10. Right of data subject

Website users (data subject) can exercise the rights referred to in EU Regulation 2016/679: the right to access to personal data and the right to request form the controller rectification or erasure of registration personal data or restriction of processing; in accordance with the provisions of Article 15 and subsequent of Regulation. The appropriate application must be submitted by contacting  the Data Protection Officer at the address indicated above.  

The data subject also have the right to lodge a complaint with the Italian Data Protection Authority (Garante per la protezione dei dati personali) ( 

11. Data retention period 

The personal data acquired to guarantee the use of the services provided by INFN-Cloud are kept for a period not exceeding one year and can be used by delegated and competent personnel only for control purposes and for the optimization of systems. 

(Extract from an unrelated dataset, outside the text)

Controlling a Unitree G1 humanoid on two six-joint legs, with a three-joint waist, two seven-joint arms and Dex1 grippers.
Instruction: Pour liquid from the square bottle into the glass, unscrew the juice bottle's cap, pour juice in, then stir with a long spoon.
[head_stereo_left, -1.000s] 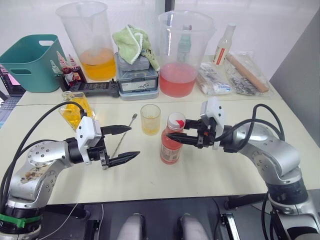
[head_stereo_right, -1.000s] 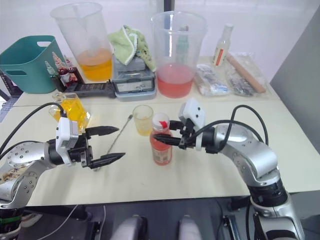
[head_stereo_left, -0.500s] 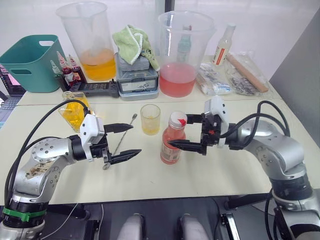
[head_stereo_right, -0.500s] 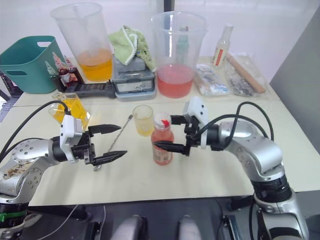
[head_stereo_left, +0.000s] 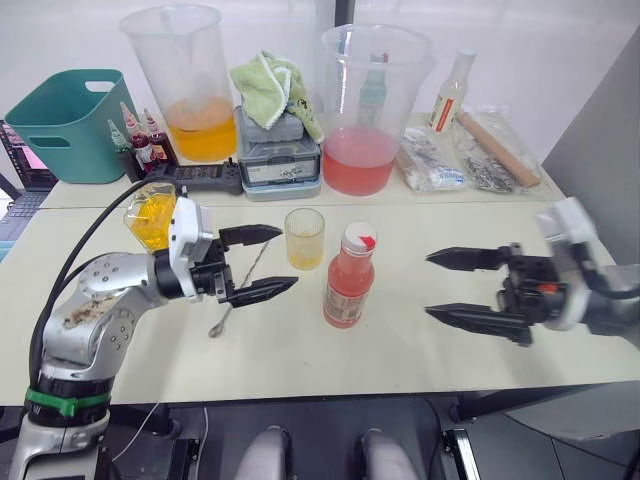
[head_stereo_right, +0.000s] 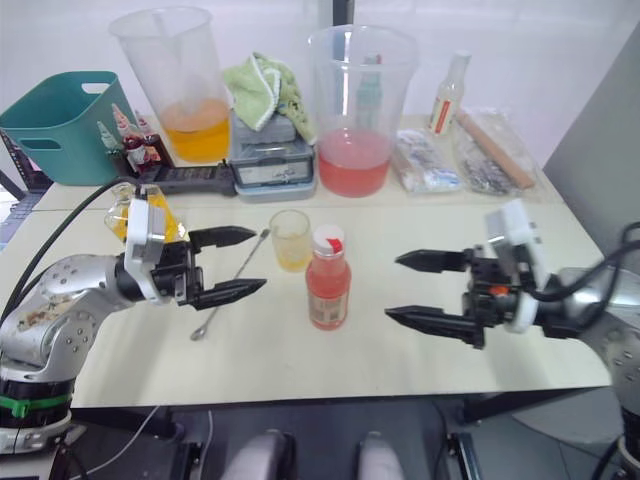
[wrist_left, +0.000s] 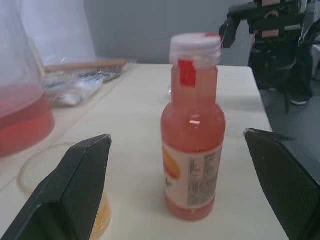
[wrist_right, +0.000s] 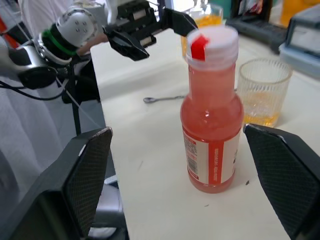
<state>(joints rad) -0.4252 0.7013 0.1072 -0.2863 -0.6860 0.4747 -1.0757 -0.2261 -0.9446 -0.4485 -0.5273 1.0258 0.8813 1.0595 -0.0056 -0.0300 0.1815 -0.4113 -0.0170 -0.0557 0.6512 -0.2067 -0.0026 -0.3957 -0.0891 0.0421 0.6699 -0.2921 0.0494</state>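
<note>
- Looking over the pale surface (head_stereo_left: 300, 360), I judge the square-bottle pour done and the cap step in hand: my left tool (head_stereo_left: 262, 264) and right tool (head_stereo_left: 462, 288) both stand wide, empty, either side of the juice bottle.
- Two huge clear measuring beakers at the back: one (head_stereo_left: 185, 80) holds orange liquid, the other (head_stereo_left: 372, 105) pink liquid.
- Tall slim clear plastic juice bottle (head_stereo_left: 350, 275) of pink-red liquid stands upright mid-surface, nearly full, its small white cap with a red mark (head_stereo_left: 359, 238) on top.
- Short square glass bottle (head_stereo_left: 152, 212) with yellow-orange liquid stands behind my left arm.
- Small clear tumbler (head_stereo_left: 304, 238), just beside the juice bottle, holds a little yellow liquid.
- Long thin silver spoon (head_stereo_left: 238, 290) lies beside the tumbler, under my left tool.
- Next, I reckon one tool must steady the bottle while the other twists the cap.
</note>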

User data will be deleted within six months from the termination of the relationship. Should proxy servers or other session control systems capable of storing log files containing information relating to web pages, internal or external, accessed by local nodes, be installed, such information, kept for a period not exceeding seven days at care of the delegated personnel, they may be examined or processed if the need to guarantee the safety or proper functioning of the system is identified. 

12. Update 

This information is subject to updates in compliance with national and EU legislation on the subject, therefore we invite you to consult it periodically. 

In case of non-acceptance of the changes made to this information, the user can request the Data Controller to delete his/her personal data. Unless otherwise specified, the privacy policy published on the site continues to apply to the processing of personal data collected until the time of its replacement.